◆ Exercise directions: Return every entry exactly as it is written in the listing.

◆ Records for this task:
□ □ □ □
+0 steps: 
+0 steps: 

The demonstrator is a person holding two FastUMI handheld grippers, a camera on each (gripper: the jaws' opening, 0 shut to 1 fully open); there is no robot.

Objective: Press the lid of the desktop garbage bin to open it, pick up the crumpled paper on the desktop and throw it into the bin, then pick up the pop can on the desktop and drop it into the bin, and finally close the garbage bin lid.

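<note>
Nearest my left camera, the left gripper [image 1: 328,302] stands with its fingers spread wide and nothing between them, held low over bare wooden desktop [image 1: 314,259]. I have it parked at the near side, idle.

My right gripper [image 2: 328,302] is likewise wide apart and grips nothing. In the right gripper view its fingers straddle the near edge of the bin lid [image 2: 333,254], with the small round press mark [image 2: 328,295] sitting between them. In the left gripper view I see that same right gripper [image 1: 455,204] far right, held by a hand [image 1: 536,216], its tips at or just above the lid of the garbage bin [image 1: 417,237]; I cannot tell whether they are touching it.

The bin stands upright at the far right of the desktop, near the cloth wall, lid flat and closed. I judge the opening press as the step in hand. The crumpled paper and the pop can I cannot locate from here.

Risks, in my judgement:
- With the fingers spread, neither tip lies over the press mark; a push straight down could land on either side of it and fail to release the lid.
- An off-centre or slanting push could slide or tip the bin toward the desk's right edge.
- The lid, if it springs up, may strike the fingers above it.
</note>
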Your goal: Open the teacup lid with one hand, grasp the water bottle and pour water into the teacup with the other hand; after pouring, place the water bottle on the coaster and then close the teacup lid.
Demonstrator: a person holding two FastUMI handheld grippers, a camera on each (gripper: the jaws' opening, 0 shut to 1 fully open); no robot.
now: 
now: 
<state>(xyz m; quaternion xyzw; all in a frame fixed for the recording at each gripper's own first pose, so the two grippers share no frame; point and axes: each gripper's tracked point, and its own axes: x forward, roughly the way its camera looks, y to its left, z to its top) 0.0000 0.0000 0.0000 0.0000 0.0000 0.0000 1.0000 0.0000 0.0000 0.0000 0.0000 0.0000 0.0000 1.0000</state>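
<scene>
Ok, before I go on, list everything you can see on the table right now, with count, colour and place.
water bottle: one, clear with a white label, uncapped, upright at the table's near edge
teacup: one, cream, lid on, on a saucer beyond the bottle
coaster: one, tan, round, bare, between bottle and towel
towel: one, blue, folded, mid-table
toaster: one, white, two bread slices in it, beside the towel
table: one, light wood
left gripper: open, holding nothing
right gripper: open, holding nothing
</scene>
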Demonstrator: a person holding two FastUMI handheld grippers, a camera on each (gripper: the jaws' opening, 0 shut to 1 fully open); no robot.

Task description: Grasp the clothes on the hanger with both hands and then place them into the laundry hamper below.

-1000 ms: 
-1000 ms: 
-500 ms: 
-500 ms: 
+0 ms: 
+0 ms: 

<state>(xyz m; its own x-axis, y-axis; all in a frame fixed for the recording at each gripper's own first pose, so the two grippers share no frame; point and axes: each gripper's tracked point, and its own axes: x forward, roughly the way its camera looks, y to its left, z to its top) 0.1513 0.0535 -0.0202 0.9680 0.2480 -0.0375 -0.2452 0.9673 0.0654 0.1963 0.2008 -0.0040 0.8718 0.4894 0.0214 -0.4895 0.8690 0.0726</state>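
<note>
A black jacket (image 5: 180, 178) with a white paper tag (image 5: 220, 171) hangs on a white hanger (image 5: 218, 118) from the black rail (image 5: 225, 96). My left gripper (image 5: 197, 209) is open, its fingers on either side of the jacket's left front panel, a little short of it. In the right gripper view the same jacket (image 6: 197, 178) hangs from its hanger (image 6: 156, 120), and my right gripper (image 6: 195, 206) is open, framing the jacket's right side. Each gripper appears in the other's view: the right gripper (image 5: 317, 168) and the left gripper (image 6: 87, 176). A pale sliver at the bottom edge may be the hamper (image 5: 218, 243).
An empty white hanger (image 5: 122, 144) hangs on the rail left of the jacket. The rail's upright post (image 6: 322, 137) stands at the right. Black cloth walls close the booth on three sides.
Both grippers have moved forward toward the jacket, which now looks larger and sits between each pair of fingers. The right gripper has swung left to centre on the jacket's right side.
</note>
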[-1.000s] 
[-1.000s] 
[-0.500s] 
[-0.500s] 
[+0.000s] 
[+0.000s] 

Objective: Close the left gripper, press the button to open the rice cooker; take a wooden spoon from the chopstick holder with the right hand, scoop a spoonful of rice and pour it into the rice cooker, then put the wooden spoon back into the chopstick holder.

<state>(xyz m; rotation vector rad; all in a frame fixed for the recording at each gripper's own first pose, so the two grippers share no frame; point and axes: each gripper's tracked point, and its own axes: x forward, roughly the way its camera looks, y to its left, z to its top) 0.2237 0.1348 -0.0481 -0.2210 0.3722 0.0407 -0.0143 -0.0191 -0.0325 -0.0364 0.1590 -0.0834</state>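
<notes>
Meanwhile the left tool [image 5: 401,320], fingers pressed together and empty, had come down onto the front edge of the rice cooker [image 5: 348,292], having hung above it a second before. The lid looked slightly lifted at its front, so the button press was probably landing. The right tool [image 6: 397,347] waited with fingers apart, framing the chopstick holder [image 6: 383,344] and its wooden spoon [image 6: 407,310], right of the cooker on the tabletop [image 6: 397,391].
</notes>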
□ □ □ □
◆ Task result:
+0 steps: 
+0 steps: 

The demonstrator is a person holding two FastUMI handheld grippers, a camera on each (gripper: the jaws' opening, 0 shut to 1 fully open); there is no robot.

Objective: Press the lid of the desktop garbage bin to open it, pick up the crumpled paper on the desktop and throw it into the bin, then pick up the pop can on the desktop and drop it into the bin, and finally close the garbage bin lid.

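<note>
Nearest my left camera, the left gripper [image 1: 328,302] stands with its fingers spread wide and nothing between them, held low over bare wooden desktop [image 1: 314,259]. I have it parked at the near side, idle.

My right gripper [image 2: 328,302] is likewise wide apart and grips nothing. In the right gripper view its fingers straddle the near edge of the bin lid [image 2: 333,254], with the small round press mark [image 2: 328,295] sitting between them. In the left gripper view I see that same right gripper [image 1: 455,204] far right, held by a hand [image 1: 536,216], its tips at or just above the lid of the garbage bin [image 1: 417,237]; I cannot tell whether they are touching it.

The bin stands upright at the far right of the desktop, near the cloth wall, lid flat and closed. I judge the opening press as the step in hand. The crumpled paper and the pop can I cannot locate from here.

Risks, in my judgement:
- With the fingers spread, neither tip lies over the press mark; a push straight down could land on either side of it and fail to release the lid.
- An off-centre or slanting push could slide or tip the bin toward the desk's right edge.
- The lid, if it springs up, may strike the fingers above it.
</note>
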Your goal: Open the teacup lid with one hand, grasp the water bottle and pour water into the teacup with the other hand; after pouring, place the water bottle on the coaster and then close the teacup lid.
Demonstrator: a person holding two FastUMI handheld grippers, a camera on each (gripper: the jaws' opening, 0 shut to 1 fully open); no robot.
now: 
now: 
<state>(xyz m; quaternion xyzw; all in a frame fixed for the recording at each gripper's own first pose, so the two grippers share no frame; point and axes: each gripper's tracked point, and its own axes: x forward, roughly the way its camera looks, y to its left, z to its top) 0.0000 0.0000 0.0000 0.0000 0.0000 0.0000 1.0000 0.0000 0.0000 0.0000 0.0000 0.0000 0.0000 1.0000</state>
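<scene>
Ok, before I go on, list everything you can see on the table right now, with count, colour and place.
water bottle: one, clear with a white label, uncapped, upright at the table's near edge
teacup: one, cream, lid on, on a saucer beyond the bottle
coaster: one, tan, round, bare, between bottle and towel
towel: one, blue, folded, mid-table
toaster: one, white, two bread slices in it, beside the towel
table: one, light wood
left gripper: open, holding nothing
right gripper: open, holding nothing
</scene>
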Demonstrator: a person holding two FastUMI handheld grippers, a camera on each (gripper: the jaws' opening, 0 shut to 1 fully open); no robot.

Task description: Grasp the clothes on the hanger with both hands and then place them into the laundry hamper below.

-1000 ms: 
-1000 ms: 
-500 ms: 
-500 ms: 
+0 ms: 
+0 ms: 

<state>(xyz m; its own x-axis, y-axis; all in a frame fixed for the recording at each gripper's own first pose, so the two grippers share no frame; point and axes: each gripper's tracked point, and its own axes: x forward, roughly the way its camera looks, y to its left, z to its top) 0.1513 0.0535 -0.0202 0.9680 0.2480 -0.0375 -0.2452 0.9673 0.0654 0.1963 0.2008 -0.0040 0.8718 0.4894 0.0214 -0.4895 0.8690 0.0726</state>
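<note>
A black jacket (image 5: 180, 178) with a white paper tag (image 5: 220, 171) hangs on a white hanger (image 5: 218, 118) from the black rail (image 5: 225, 96). My left gripper (image 5: 197, 209) is open, its fingers on either side of the jacket's left front panel, a little short of it. In the right gripper view the same jacket (image 6: 197, 178) hangs from its hanger (image 6: 156, 120), and my right gripper (image 6: 195, 206) is open, framing the jacket's right side. Each gripper appears in the other's view: the right gripper (image 5: 317, 168) and the left gripper (image 6: 87, 176). A pale sliver at the bottom edge may be the hamper (image 5: 218, 243).
An empty white hanger (image 5: 122, 144) hangs on the rail left of the jacket. The rail's upright post (image 6: 322, 137) stands at the right. Black cloth walls close the booth on three sides.
Both grippers have moved forward toward the jacket, which now looks larger and sits between each pair of fingers. The right gripper has swung left to centre on the jacket's right side.
</note>
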[-1.000s] 
[-1.000s] 
[-0.500s] 
[-0.500s] 
[+0.000s] 
[+0.000s] 

Objective: Close the left gripper, press the button to open the rice cooker; take a wooden spoon from the chopstick holder with the right hand, scoop a spoonful of rice and pour it into the rice cooker, then put the wooden spoon back into the chopstick holder.

<state>(xyz m; rotation vector rad; all in a frame fixed for the recording at each gripper's own first pose, so the two grippers share no frame; point and axes: each gripper's tracked point, and its own axes: x forward, roughly the way its camera looks, y to its left, z to its top) 0.2237 0.1348 -0.0481 -0.2210 0.3722 0.0407 -0.0143 -0.0191 -0.0325 -0.0364 0.1590 -0.0834</state>
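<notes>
Meanwhile the left tool [image 5: 401,320], fingers pressed together and empty, had come down onto the front edge of the rice cooker [image 5: 348,292], having hung above it a second before. The lid looked slightly lifted at its front, so the button press was probably landing. The right tool [image 6: 397,347] waited with fingers apart, framing the chopstick holder [image 6: 383,344] and its wooden spoon [image 6: 407,310], right of the cooker on the tabletop [image 6: 397,391].
</notes>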

This answer is finished.